Below are the chocolate bar flavors available in the United States in order of introduction. The percentages indicate how much of each chocolate bar (by weight) is cocoa-derived ingredients, including cocoa solids and cocoa butter.
- Milk chocolate 32%
- Extra dark chocolate 70%
- Milk chocolate caramel sea salt 32%
- Dark almond sea salt 51%
- Dark milk pretzel toffee 42%
- Dark pecan coconut 51%
- Milk hazelnut 32%
- Milk honey almond nougat 32%
- White raspberry popping candy 28%

While types of products vary in a similar fashion to flavor count, most regions have:
- Large bars (180 grams)
- Small bars (50 grams)
- Tiny Tony's (9 grams)
- Seasonal items (including holiday bars and chocolate Easter eggs)

Items unavailable outside of Europe include:
- Personalized chocolate bars
- Chocolate milk
- Chocolate letters

The company introduces three new chocolate bar flavors each year between October and December.

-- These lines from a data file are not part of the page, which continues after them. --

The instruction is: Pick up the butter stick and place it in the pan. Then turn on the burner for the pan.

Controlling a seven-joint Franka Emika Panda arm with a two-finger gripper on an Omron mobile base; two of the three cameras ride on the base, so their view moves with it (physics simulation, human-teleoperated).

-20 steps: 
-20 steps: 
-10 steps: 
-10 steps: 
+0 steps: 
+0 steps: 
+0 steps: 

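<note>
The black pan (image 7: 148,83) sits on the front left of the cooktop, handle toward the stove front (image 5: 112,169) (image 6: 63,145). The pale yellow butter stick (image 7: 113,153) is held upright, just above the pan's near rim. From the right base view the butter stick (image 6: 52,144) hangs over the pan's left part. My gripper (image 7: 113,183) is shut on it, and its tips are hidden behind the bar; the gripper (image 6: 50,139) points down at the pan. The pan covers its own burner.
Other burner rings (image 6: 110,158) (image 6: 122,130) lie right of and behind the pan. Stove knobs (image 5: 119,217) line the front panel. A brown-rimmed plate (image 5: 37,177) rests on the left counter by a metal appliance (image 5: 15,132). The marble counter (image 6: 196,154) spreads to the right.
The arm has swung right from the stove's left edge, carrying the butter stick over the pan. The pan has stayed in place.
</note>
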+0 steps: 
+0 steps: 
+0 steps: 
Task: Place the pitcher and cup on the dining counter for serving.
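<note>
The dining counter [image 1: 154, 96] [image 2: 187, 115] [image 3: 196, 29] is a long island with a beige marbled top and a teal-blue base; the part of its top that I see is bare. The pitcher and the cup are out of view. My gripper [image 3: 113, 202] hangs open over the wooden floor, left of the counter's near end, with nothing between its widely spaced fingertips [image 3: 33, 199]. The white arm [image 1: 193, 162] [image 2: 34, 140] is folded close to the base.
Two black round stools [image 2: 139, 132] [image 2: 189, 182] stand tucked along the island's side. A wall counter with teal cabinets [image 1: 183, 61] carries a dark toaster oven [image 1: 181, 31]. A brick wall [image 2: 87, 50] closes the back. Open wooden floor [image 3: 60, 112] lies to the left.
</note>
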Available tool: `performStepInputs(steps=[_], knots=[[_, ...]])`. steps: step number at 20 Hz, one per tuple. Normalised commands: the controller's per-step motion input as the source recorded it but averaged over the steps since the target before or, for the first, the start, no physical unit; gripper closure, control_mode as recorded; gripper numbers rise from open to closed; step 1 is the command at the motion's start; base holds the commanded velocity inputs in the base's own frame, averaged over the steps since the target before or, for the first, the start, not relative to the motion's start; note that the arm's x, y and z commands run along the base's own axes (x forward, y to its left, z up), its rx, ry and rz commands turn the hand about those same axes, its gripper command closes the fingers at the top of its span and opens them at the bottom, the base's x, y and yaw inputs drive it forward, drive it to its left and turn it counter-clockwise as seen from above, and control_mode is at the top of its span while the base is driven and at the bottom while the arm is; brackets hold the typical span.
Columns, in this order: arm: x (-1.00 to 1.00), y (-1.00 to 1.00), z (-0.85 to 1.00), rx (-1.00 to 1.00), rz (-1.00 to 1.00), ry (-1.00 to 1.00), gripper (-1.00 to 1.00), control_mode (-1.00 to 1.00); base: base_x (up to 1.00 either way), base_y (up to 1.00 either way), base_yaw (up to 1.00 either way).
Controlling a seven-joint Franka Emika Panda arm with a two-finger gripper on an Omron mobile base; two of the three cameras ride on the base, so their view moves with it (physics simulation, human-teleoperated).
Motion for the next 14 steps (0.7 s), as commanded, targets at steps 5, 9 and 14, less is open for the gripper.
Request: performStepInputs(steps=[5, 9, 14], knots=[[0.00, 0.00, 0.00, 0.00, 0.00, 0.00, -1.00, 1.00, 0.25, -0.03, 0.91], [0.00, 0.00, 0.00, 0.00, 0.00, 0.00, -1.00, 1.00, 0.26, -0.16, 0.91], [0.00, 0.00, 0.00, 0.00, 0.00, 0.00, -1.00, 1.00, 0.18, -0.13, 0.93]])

The most popular of the three limited editions is then added to the exclusive collection, and sometimes the permanent collection. The company also produces limited edition 'relay' bars for the supermarket chain Albert Heijn, with exclusive flavors corresponding to winter and summer tastes. These flavors rotate every six months. Some bars have entered the permanent collection from there.

== Awards ==
In 2020, the company was named the most sustainable brand in the Netherlands for the third time by the Sustainable Brand Index. However, this award does not measure brands' actual sustainability but consumers' perceptions of it.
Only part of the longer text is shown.